We have to point clients in the right direction to take their next step, in the context of their destination. If they’re on a road-trip to Zanzibar, let’s help them get out of Cape Town first. Once they’ve reached Worcester we can help them with the next step. Instead, it feels like we’re intent on giving them the point-by-point directions for the whole journey all upfront and all the time. Often, the outcome, is that clients get lost before they find the on-ramp to the N1.
Think of the parallel between this overwhelming set of instructions and the stuff that we present to our clients in the planning process. Not only are we overwhelming them, but we’re giving too little love to the overnight stop in Nieu-Bethesda, the huddling around Lonely Planet the night before and then exploring the local fair before setting off on the next part of the journey (maybe two weeks later). We know that there are like a kabizillion things that could change between here and Zanzibar and yet, we’re still stuck in the molecular detail of the whole trip all the time. In the context of the real world, our “estimated arrival time,” based on a gazillions of assumptions loses relevance.
It feels contradictory to speak to clients as if the world is static and knowable, sort of like we describe our planning processes – in terms that promote accuracy and scientific inflexibility.
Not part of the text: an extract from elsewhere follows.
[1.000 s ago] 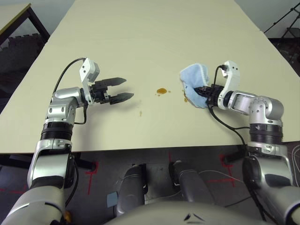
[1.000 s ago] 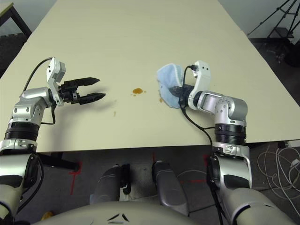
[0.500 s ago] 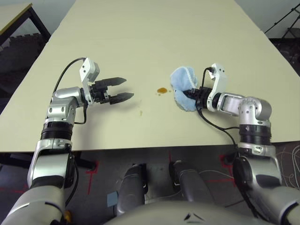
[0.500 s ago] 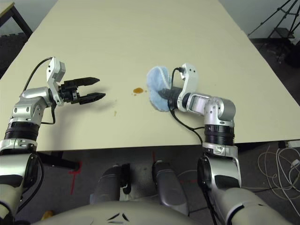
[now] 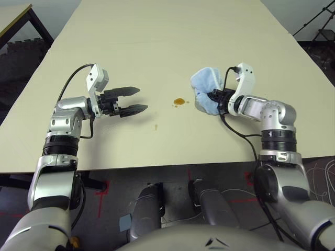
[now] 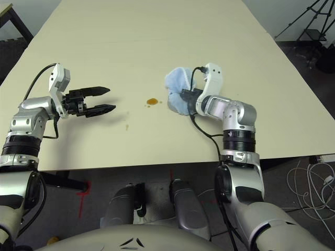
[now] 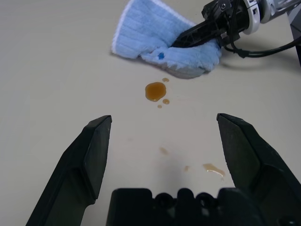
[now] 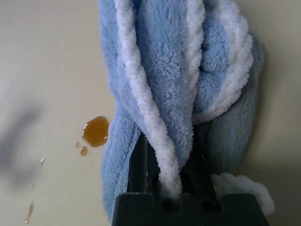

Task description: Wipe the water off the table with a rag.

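The right end effector (image 5: 215, 97) grips the bunched rag (image 5: 205, 89), which hides most of its fingers and lies on the counter (image 5: 172, 42) just beside the water (image 5: 179, 101), while the left end effector (image 5: 137, 99) hovers released.

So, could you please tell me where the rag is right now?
The rag is on the table, clamped in the right gripper, just right of the amber puddle.

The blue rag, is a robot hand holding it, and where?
Yes. The right gripper pinches the rag by its bunched-up edge nearest that arm. The left gripper is open, holding nothing.
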Available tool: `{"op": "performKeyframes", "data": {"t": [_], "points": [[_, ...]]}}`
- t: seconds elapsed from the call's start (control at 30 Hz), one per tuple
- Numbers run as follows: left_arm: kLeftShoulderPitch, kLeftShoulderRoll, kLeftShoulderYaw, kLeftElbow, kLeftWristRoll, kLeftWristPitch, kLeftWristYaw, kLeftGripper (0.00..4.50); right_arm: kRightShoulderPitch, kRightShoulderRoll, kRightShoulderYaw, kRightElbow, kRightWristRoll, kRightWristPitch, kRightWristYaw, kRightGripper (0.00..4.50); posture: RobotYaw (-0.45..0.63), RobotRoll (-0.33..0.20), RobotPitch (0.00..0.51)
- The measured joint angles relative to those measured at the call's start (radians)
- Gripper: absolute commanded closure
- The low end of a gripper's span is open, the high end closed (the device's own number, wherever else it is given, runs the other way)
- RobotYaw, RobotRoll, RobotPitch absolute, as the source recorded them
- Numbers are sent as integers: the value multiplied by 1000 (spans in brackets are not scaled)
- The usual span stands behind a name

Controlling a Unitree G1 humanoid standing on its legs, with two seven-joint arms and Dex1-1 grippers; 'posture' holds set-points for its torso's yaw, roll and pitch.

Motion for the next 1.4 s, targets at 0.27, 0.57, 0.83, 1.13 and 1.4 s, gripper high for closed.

Think about the process of “building an investment strategy,” by definition, an imprecise outcome (the return) managed with a painstakingly precise and detailed process. And then we all get confused when we mix up the “process” with the “outcome” – it’s the process that’s precise, not the return. If we’re driving home this level of spurious accuracy all the time, where actually, the best we’re able to do is make big obvious changes in movement, the client is bound to get bored or lost.
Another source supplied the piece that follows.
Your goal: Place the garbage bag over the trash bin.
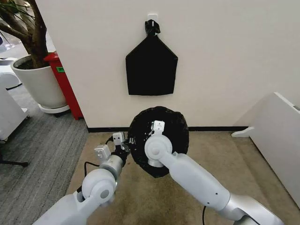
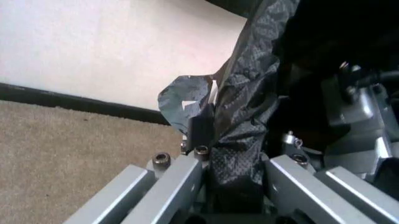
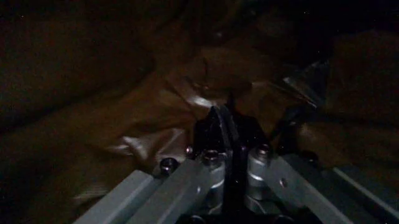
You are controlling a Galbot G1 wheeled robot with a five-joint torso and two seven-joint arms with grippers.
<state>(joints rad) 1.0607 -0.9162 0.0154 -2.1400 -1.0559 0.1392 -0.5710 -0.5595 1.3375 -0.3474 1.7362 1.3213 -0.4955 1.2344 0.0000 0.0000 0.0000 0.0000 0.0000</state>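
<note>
Carpeted corner by wall: garbage bag (image 1: 176,123) draped over bin, left gripper (image 2: 215,140) clamping its film, right gripper (image 3: 225,116) closed inside; seating judged next.

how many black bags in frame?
2. One garbage bag is draped over the bin on the carpet, with the left gripper at its edge and the right gripper above its middle. One flat bag hangs on the wall above.
</note>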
I feel like we’re missing a trick, leading clients to think the detail is figured out and pretending it’s static. I’d like to think we could trade time painting the detailed hypothetical picture of the future for more behavioural management in the present. Feels like there’s more to do in seeing the BIG PICTURE, embellishing the here-and-now and stacking goals in relative importance in the context of an inherently imprecise world.